There are a lot of chores that I don’t do while guests are here.  Obviously cottage maintenance and noisy stuff like chainsawing trees and chopping up the wood for the sauna, slashing etc.  I have now slashed everywhere.  The slashing is not only to cut the grass, but to chop up the weeds that would become shrubs then trees if I let them grow.  When I bought the block 40+ years ago, about 30 acres on the south side of Possum Creek had been cleared during the war (WW2).  There were patches of grass, patches of small bushes and patches of more established regrowth trees.  Without me defending the 3 acres around the buildings, it would be all trees by now.  You have to live here to appreciate how vigourously, steadily and inexorably the forest pushes back.  

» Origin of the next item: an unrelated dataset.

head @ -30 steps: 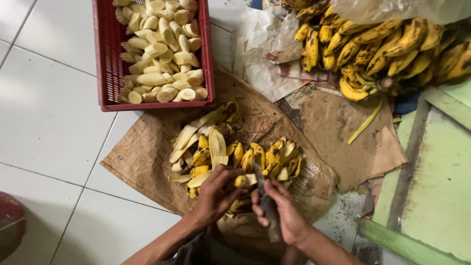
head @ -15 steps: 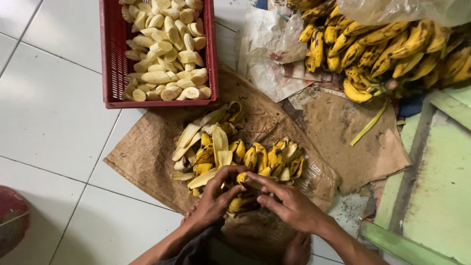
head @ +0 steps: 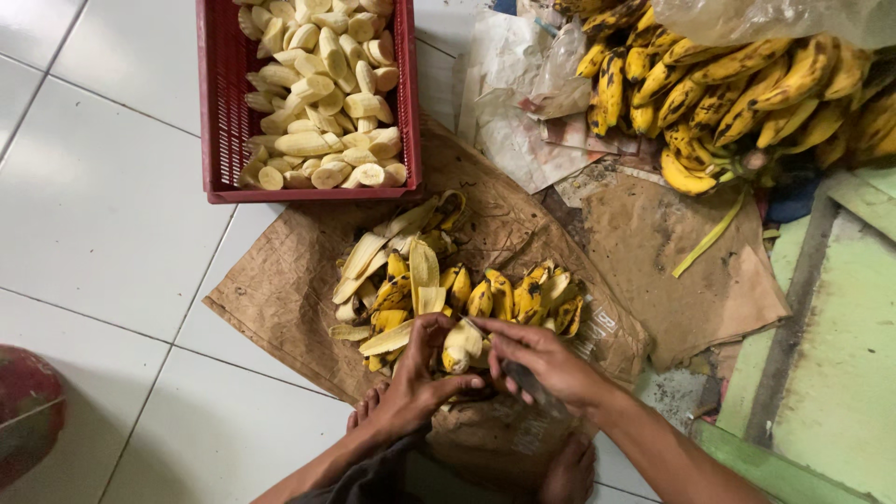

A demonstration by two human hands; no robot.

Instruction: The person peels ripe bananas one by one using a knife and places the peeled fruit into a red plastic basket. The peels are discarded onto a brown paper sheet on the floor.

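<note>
the white tiled floor (head: 112, 205) carries everything. a sheet of brown paper (head: 280, 299) lies spread across its middle, reaching toward the near edge. at the far edge, a red crate (head: 219, 103) full of peeled bananas (head: 322, 93) touches the paper's far side. at the far right corner lies a heap of unpeeled bananas (head: 728, 84). a pile of yellow peels (head: 439, 280) sits in the middle of the paper, just beyond the hands. the left hand (head: 415, 387) is curled around a half-peeled banana (head: 459, 345), fingers underneath, thumb on top. the right hand (head: 541, 359) touches the banana's right side, fingers pressed together around a dark knife (head: 532, 385). the banana sits between both hands, above the paper's near edge.
</note>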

So I have now come to the leisurely maintenance season, and perhaps you dear readers could help me.  Not by any hard labour, but by correcting a certain lack of perception I have.  Like many blokes, I am quite capable of being totally blind to what I don’t want to see.  Ranging from dust bunnies under the bed, flaking paint on the windows, dodgy collapsing plastic chairs on the veranda, to massive piles of junk I don’t seem to have gotten round to removing.  My wife who left me long ago, suggested that it was a common trait of men, perhaps genetically transmitted on the Y chromosome.  The most insignificant and information poor scrap of genetic material, but hailed by men as the crowning achievement of evolution.  So perhaps kind guests could suggest what needs to be done to improve things at Possum Valley.  I am quite aware I have blind spots, OK, boundless areas of ignorance, so I would take it as helpful advice rather than trenchant criticism.  

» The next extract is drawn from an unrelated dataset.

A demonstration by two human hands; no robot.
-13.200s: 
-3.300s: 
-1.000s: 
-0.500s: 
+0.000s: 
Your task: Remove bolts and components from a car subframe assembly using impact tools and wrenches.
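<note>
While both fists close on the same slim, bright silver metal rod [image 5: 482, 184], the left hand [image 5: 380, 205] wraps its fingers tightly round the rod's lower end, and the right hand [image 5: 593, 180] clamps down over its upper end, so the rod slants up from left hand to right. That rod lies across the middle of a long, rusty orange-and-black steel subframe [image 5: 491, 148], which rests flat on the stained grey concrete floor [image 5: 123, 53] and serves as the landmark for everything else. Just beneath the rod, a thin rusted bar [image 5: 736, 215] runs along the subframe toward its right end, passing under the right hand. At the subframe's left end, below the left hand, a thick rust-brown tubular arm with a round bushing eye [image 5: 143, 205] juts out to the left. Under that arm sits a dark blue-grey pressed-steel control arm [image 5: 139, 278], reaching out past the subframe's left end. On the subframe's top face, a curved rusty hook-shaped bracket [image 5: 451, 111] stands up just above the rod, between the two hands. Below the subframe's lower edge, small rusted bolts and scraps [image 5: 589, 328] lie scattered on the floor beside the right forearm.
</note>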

Breathlessly awaiting your suggestions.

Comments

  1. Robert says:

    How about the inverter, what happened? Are you still using the 1Kw unit?
    I seriously can not think of anything wrong with Possum Valley.
    I no doubt have one or two blind spots too!

    Cheers,

    Robert

    • Hi Robert. With the carrier I arranged for the busted inverter to on the factory doorstep on the 15th Jan when they opened and in the cover note indicated the urgency of the repair and that I hope they were all refreshed by their long holidays and re-enthused. They called with a quote and for instruction the same day, fixed it the next (a major transplant, and shipped it the next. So yes, my main inverter now back in service.